Foi-se o tempo em que a Suprema Corte era vista pela maioria como uma instituição destinada a manter distância das marés partidárias. Uma série de revelações sobre conflitos de interesses omitidos por conservadores —maioria entre os nove juízes— alimenta a percepção confirmada por pesquisas que mostram o declínio da reputação do tribunal máximo dos Estados Unidos.

O prédio da Suprema Corte dos EUA, em Washington
O prédio da Suprema Corte dos EUA, em Washington - Anna Moneymaker 19.abr.23/Getty Images via AFP

O presidente da corte, John Roberts, recusou-se a comparecer à audiência convocada pelo Comitê de Justiça do Senado para debater a necessidade da criação de um código de conduta para o tribunal, à semelhança de diretrizes que regulam outras instâncias do Judiciário.

Roberts adota postura de avestruz, alheio ao fato de que a polarização política, aliada ao ecossistema digital, não permite mais que a Suprema Corte conte com um cheque em branco de confiança do público.

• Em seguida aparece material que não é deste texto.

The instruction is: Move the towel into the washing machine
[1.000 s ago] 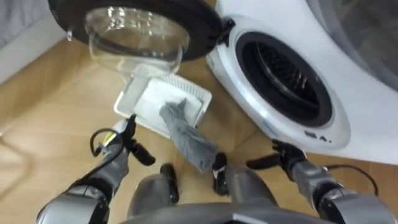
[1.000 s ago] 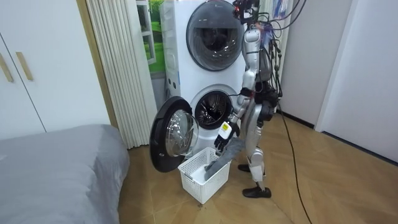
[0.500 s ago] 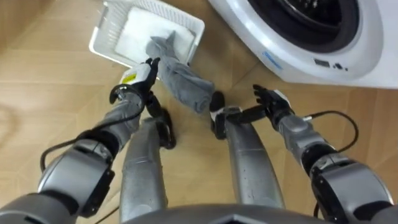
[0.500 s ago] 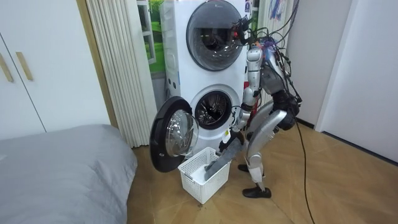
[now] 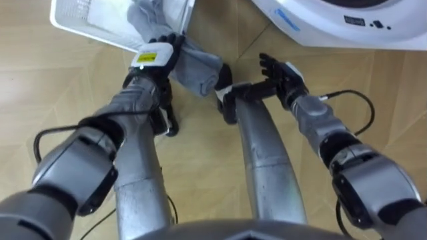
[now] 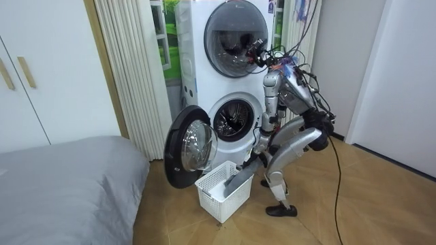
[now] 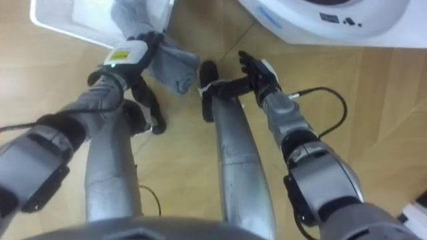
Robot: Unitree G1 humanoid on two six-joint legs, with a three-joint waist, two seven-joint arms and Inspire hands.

A maior parte das revelações sobre negócios e finanças dos juízes e seus parentes não sugere ilegalidade. Mas o pinga-pinga de detalhes escondidos faz lembrar uma famosa frase registrada nas súmulas do mesmo tribunal, em 1964. À época, o juiz Potter Stewart justificou a decisão de reverter a condenação de um dono de cinema que exibira o filme "Os Amantes", de Louis Malle, explicando sua definição de obscenidade: "Eu reconheço quando a vejo".

Não é preciso educação em direito, mas apenas bom senso para ver pornografia no comportamento do juiz Clarence Thomas, brindado com viagens e presentes pelo bilionário republicano Harlan Crow.

Só uma das viagens que Thomas e sua mulher fizeram a bordo do jato particular e do iate de Crow para a Indonésia seria avaliada em US$ 500 mil. Crow se apressou em dizer que suas empresas nunca levaram casos à Suprema Corte. Mas logo descobriram que ele comprou a casa onde Thomas cresceu, onde mantém a mãe do juiz de graça.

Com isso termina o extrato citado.